Rizzo lanzó una carcajada, mostraba su sonrisa de oreja a oreja mientras Lobo tomaba su guitarra con un ímpetu inquebrantable. Sin perder un instante, comenzó a rasguear las cuerdas, arrancando un sonido cálido y rítmico, un juego de flamenco y jazz que envolvía el Bar Mirador como una corriente juguetona. Su música se movía ligera, pero intensa, deslizándose entre las notas profundas de Lobo como si intentara desafiarlas, llevando al público a seguir el ritmo con cada acorde. Sus dedos, veloces y diestros, golpeaban y rasgaban las cuerdas de la guitarra con una técnica muy decente, transmitiendo una cadencia alegre y desenfrenada.
Al llegar a un punto álgido, Rizzo hizo algo inesperado: con un giro completo, dio una vuelta sobre sí mismo, sin detenerse ni un segundo en su toque. La bandurria giró con él, produciendo un sonido envolvente, una nota sostenida que flotó en el aire y pareció extenderse hasta el último rincón del restaurante.
La multitud estaba atrapada por el espectáculo, mientras Rizzo se reincorporaba sin perder una sola nota, sus dedos aún lanzando acordes ligeros que recordaban el baile de un pez en el agua. Su rostro reflejaba un disfrute absoluto, y su cuerpo parecía un solo con su instrumento, como si esta fuera una extensión de sí mismo, de su energía y su pasión.
Entonces, con un guiño hacia Lobo y una sonrisa pícara, ralentizó su toque, pasando a un tono bajo y profundo, una especie de murmullo musical que se deslizó entre las mesas y las sillas, capturando la atención de los espectadores que casi contuvieron la respiración. La tensión en el ambiente era palpable, y Rizzo, con la picardía chispeando en sus ojos, dejó su último acorde resonar por un segundo más, disfrutando de la expectativa del público.
— ¡Vamos, Lobo! —exclamó finalmente, su voz clara y cargada de reto. — ¿Pensaste que lo dejaría así de fácil? ¡Esta noche el Baratie es nuestro, y no se va a quedar quieto ni un segundo!

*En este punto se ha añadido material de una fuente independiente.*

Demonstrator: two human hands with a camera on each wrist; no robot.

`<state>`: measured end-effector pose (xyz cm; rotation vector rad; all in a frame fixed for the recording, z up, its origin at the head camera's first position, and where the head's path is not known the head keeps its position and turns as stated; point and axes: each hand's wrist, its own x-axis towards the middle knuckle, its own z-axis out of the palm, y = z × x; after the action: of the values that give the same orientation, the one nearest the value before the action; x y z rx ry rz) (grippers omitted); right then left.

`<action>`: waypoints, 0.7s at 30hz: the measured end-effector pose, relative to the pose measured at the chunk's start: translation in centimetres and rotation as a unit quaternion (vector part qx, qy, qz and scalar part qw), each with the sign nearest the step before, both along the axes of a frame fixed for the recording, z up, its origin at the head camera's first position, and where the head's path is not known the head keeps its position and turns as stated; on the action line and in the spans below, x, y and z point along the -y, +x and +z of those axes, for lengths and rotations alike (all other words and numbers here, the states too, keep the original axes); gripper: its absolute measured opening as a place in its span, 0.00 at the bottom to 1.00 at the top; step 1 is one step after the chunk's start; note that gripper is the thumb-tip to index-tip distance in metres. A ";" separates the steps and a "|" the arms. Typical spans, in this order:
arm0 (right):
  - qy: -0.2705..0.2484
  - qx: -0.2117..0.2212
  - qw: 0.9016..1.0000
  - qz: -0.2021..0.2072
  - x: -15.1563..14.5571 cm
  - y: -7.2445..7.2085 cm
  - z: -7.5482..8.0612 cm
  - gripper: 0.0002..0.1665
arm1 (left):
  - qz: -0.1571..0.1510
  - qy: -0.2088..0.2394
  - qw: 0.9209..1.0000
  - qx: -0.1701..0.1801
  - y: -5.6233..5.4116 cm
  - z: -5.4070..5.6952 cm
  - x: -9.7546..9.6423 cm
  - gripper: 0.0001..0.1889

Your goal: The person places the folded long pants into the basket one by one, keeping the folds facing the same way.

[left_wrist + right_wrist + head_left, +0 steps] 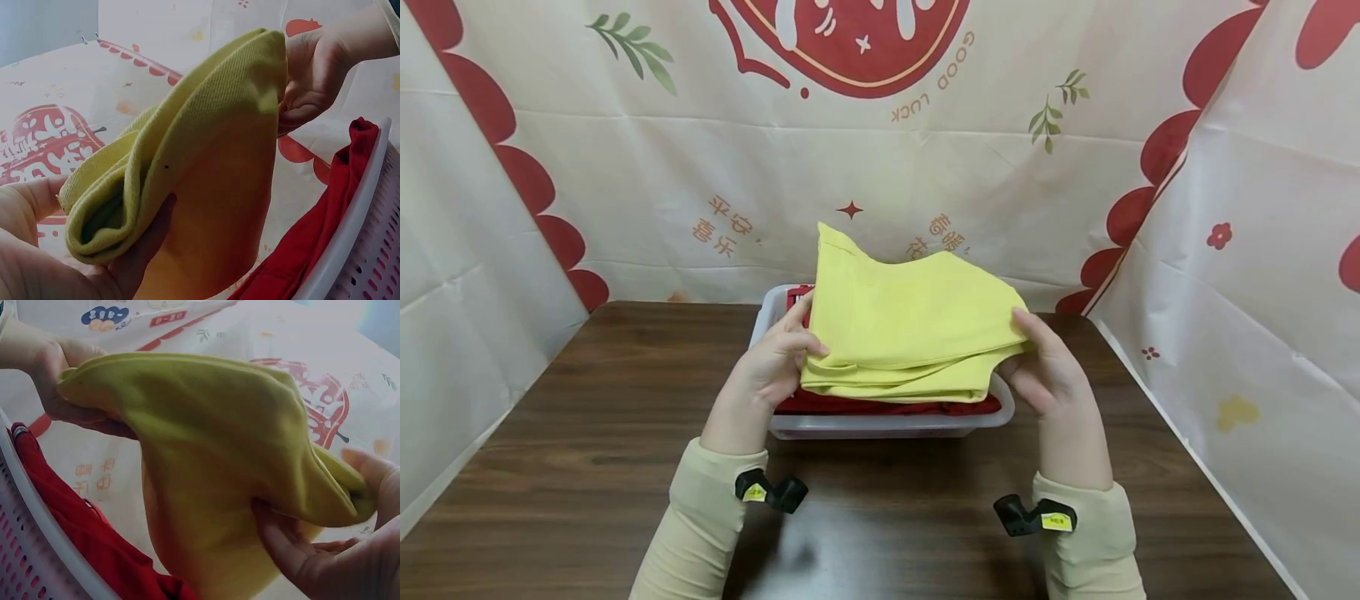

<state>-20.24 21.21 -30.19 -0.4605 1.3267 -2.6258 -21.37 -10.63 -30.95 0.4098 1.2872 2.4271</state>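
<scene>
A folded yellow garment hangs in the air above a white plastic basket, held level between both hands. My left hand grips its left end, thumb on top and fingers beneath. At the opposite end my right hand pinches the cloth the same way. The left wrist view shows the rolled, layered edge of the yellow garment between thumb and fingers. Red cloth lies inside the basket, partly hidden under the yellow one. Which kind of garment the yellow one is, I cannot tell.
The basket stands on a dark brown wooden table, close to its back edge. A printed white curtain with red patterns rises behind the table and along both sides. Perforated basket walls show in the left wrist view.
</scene>
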 end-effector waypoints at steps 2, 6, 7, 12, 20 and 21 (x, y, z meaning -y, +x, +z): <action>0.007 0.001 1.000 0.022 -0.3 0.0 -0.1 0.24 | 0.000 0.000 1.000 -0.005 0.0 -0.1 0.0 0.48; 0.043 0.031 0.998 0.030 -0.5 -0.2 -0.2 0.27 | -0.002 -0.004 1.000 -0.009 -0.2 -0.4 0.0 0.49; 0.060 0.040 0.997 0.023 -0.5 -0.2 -0.2 0.23 | -0.003 -0.006 1.000 -0.008 -0.2 -0.4 0.0 0.49; 0.142 0.045 0.988 -0.038 0.2 -0.3 -0.3 0.18 | 0.005 -0.026 1.000 -0.004 -0.4 -0.5 0.4 0.49; 0.153 0.019 0.983 -0.098 1.4 -0.8 -0.4 0.41 | 0.027 -0.060 0.998 -0.005 -1.0 -0.8 1.1 0.46; 0.154 0.019 0.983 -0.099 1.4 -0.9 -0.4 0.42 | 0.028 -0.064 0.998 -0.006 -1.1 -0.9 1.1 0.46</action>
<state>-21.14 19.80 -30.62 -0.2424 1.8109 -2.4919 -22.44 -11.71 -31.85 0.3578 1.4677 2.3739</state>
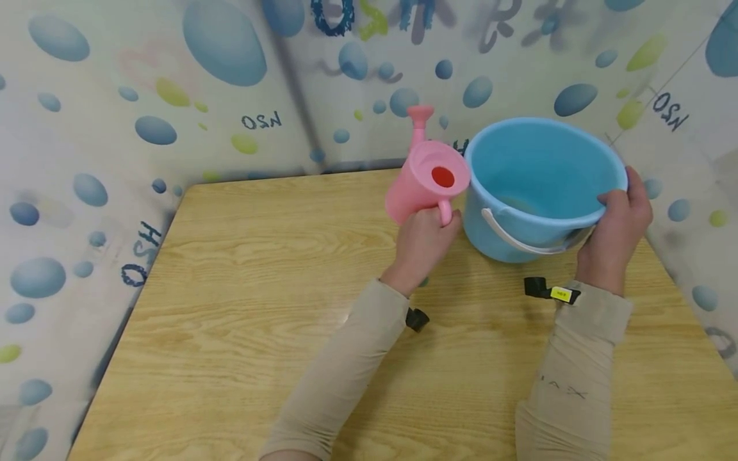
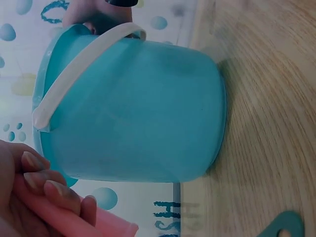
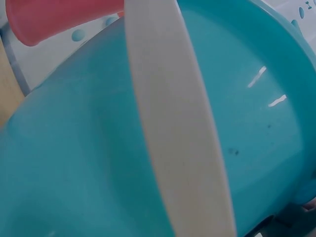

Rizzo respiró hondo, dejando que el pulso del Baratie se fundiera con el suyo propio, y por un instante, su mente voló de vuelta a los recuerdos de Rubek, la isla donde había nacido y donde cada rincón parecía hecho de música. En Rubek, la música no era solo un arte, sino la base de la vida, y su familia, reconocida por fabricar los instrumentos más bellos del North Blue, había sido su primer hogar musical. Sin embargo, aunque Rubek estaba llena de talento, Rizzo sentía que muchos se habían perdido en la obsesión por la perfección, volviendo todo un poco… robótico. Para él, la música era algo más libre y caótico, una mezcla de emoción e imperfección que no podía ser contenida en partituras. Así que, siguiendo ese impulso, había dejado su isla y viajado durante años, tocando para todo tipo de público, y fue en la Isla Kilombo, en el East Blue, donde su camino comenzó a tomar forma. Allí, tocando en tabernas y ganándose la vida nota a nota, había construido su fama hasta llegar a esta noche, en el escenario del Baratie, listo para demostrar que la música vivía más allá de la técnica.